Muszę przyznać, że nie należę do ścisłej czołówki wielbicieli Cury. Nie zachwyca mnie barwa jego głosu, ale to oczywiście sprawa indywidualnych upodobań. Słuchając śpiewaka, zwłaszcza, gdy atakuje górne rejestry, odnoszę wrażenie, że nie wytrzyma on głosowo, że coś się „urwie”. Obym się myliła, ale argentyński tenor długo śpiewać nie będzie, no, może piosenki. Ponadto irytuje mnie ta nonszalancja, o której mówił dyr. Leszczyński i przesadna egzaltacja, której dał wyraz jako Otello na scenie warszawskiej. Jeśli chodzi o stronę wokalną, to nie Izabella Kłosińska i Adam Kruszewski musieli dostosować się do wielkości José Cury, to on musiał się sporo napracować, aby dorównać swym partnerom. Śpiewakowi przeszkadzało w tym chyba przeziębienie, gdyż czasami pokasływał, podobnie jak niektórzy widzowie. Miałam nawet wrażenie, że Adam Kruszewski wspiera tenora w zmaganiach z ogromnie przecież trudną partią Otella, tak trudną, że niewielu śpiewaków może się z nią zmierzyć z powodzeniem.

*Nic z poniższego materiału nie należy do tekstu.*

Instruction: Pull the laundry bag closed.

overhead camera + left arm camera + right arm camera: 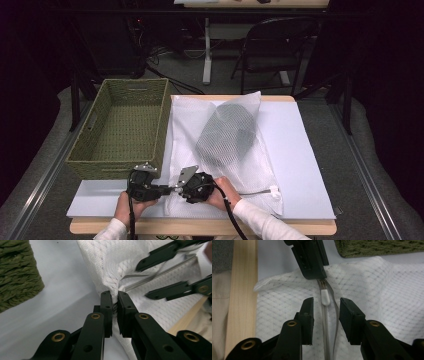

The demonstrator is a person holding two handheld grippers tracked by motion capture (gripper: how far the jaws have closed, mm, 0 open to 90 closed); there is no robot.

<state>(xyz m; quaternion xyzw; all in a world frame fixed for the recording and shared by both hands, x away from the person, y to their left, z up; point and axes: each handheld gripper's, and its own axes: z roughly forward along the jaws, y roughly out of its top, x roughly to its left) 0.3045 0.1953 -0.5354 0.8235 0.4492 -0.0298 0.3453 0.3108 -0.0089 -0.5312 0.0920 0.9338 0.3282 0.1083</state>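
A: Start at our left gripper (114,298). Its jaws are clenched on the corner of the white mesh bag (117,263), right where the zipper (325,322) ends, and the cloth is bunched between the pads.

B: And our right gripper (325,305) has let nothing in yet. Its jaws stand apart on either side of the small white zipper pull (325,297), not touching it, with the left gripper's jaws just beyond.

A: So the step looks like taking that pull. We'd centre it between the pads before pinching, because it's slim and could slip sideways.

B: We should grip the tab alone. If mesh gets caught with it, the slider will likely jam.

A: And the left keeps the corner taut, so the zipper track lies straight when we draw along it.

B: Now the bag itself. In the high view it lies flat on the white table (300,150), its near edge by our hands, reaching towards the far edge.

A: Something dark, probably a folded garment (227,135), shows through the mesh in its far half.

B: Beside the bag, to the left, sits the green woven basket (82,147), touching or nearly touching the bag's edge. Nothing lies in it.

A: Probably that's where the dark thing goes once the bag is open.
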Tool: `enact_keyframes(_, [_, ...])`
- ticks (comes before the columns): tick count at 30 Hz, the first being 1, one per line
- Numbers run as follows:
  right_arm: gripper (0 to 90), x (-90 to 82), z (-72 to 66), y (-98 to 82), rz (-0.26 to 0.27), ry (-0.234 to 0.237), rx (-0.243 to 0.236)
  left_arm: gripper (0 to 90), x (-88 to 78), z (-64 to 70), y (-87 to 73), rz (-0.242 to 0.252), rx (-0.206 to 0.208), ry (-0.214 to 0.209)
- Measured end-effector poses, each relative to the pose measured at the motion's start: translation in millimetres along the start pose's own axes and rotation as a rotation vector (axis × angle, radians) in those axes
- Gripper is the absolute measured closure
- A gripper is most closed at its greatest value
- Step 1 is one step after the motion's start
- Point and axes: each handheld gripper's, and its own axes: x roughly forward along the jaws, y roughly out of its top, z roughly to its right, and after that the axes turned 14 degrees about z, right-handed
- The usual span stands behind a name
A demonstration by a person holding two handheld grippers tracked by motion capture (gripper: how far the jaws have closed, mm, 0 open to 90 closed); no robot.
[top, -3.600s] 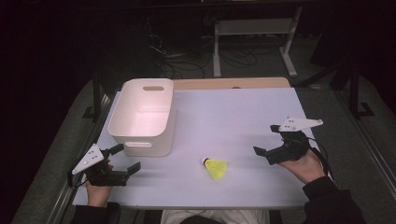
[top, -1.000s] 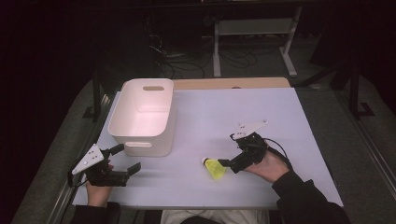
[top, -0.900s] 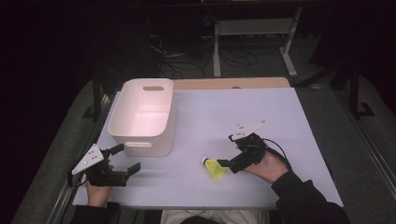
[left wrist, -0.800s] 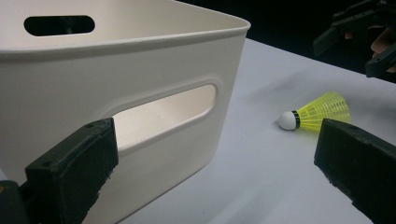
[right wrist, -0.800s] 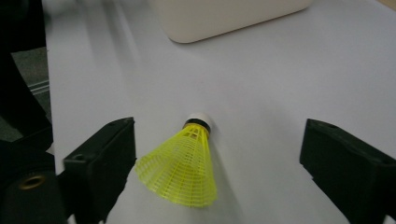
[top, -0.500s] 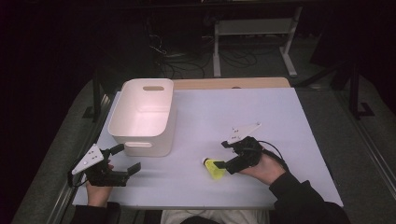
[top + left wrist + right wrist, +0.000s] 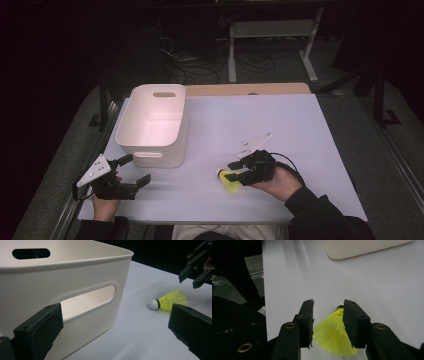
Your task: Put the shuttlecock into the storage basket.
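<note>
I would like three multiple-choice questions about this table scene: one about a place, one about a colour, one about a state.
1. Where does the shuttlecock lie?
A. inside the bin
B. on the table, between the right gripper's jaws
C. on the floor

2. What colour is its skirt?
A. yellow
B. red
C. blue

3. How does the left gripper stand?
A. shut on the bin's handle
B. shut on the shuttlecock
C. open, holding nothing

Answers: 1 B, the right gripper has a jaw on each side of it on the table. 2 A, the mesh is yellow. 3 C, its jaws stand wide apart beside the white bin.

Yellow mesh shuttlecock [image 7: 334,336] with white cork tip, lying sideways on the table's near edge
</note>
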Motion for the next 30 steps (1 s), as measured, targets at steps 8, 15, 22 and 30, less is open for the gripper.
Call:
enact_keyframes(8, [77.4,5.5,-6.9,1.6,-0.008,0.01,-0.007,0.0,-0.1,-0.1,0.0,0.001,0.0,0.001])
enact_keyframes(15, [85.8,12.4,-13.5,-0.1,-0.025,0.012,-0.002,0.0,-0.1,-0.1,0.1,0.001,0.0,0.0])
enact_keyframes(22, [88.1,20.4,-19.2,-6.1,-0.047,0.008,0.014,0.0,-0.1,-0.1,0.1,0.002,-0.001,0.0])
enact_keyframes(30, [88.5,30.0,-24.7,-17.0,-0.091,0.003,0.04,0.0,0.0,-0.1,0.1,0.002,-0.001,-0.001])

O znakomitej kreacji Adama Kruszewskiego pisało po premierze wielu recenzentów. W obecnym sezonie zaśpiewał on jeszcze piękniej, również aktorsko wzbogacił rolę Jagona. Znamy doskonale dokonania wokalne Adama Kruszewskiego, jako Jago jest fenomenalny. Na dalekim miejscu ogromnej widowni (siedziałam na III balkonie) słychać było doskonale jego piękny głos, również cudowne piana. Jednocześnie śpiewak w najmniejszym stopniu nie forsuje głosu. Od strony interpretacji aktorskiej jest powściągliwy, przemyślany jest każdy gest, głównie prawą ręką, gdyż lewą, zakończoną upiorną czarną protezą, Jago chowa za plecami. Dla mnie Jago kreowany przez Adama Kruszewskiego jest bohaterem warszawskiego spektaklu.

W sumie polubiłam Otella w wizji Mariusza Trelińskiego. Podoba mi się surowość dekoracji, jej czarno-biała kolorystyka z dużą plamą czerwieni w kostiumach posłów weneckich. Zaakceptowałam smugi czarnej farby spływające po ścianie sypialni Desdemony i jej łoże jak stół do ping-ponga. Nie odpowiada mi przypominająca biały welon peruka, którą nałożono na głowę Izabelli Kłosińskiej, śpiewaczki o dużej urodzie. José Cura nie dał się oszpecić szaro-zielonym makijażem twarzy, co zrobiono z Lando Bartolinim na premierze. Ale przede wszystkim zachwyca brzmienie orkiestry pod batutą Jacka Kaspszyka, pięknie zaśpiewana przez Izabellę Kłosińską partia Desdemony, Adam Kruszewski, dla którego wyczerpałam słownik zachwytów. Jest to przedstawienie, które można bez obaw pokazać światu, również Japonii, której mieszkańcy należą do melomanów.